Les décisions du 28 février 2023 ne font pas droit aux associations. Cette solution était assez prévisible tant l’appréciation du caractère suffisant du plan de vigilance s’annonce complexe et technique et ne peut dès lors relever du juge des référés. À cet égard, le jugement prend soin de préciser « de manière surabondante » que le défendeur ayant publié un plan de vigilance contenant les rubriques légalement requises, dont le contenu n’apparaît pas sommaire, l’appréciation du caractère suffisant de ce plan excède l’office du juge des référés et requiert une appréciation au fond.
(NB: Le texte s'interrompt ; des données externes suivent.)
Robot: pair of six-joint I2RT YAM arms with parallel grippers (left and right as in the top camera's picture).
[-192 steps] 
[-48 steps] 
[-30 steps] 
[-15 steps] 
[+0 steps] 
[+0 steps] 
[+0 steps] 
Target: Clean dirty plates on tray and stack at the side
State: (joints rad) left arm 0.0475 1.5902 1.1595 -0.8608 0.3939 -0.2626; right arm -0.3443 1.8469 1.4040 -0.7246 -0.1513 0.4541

Ce n’est toutefois pas ce point qui fonde, à titre principal, le rejet des demandes. Il est en effet reproché aux associations de ne pas avoir réitéré leur mise en demeure. Celle venant au soutien de l’action en cause a été réalisée le 24 juin 2019. Or, le tribunal souligne que de nouveaux griefs ont depuis été formulés et que ceux-ci n’ont pas été notifiés à la société TotalEnergies, notamment ceux concernant son plan de vigilance pour 2021. Le tribunal conclue dès lors à l’irrecevabilité des demandes.

Les mises en demeure devront donc être réitérées en fonction des évolutions des demandes et les actions visant à constater les manquements aux obligations de vigilance devront être menées au fond. Voilà donc les premiers enseignements que nous livrent les décisions visées quant à la mise en œuvre du devoir de vigilance.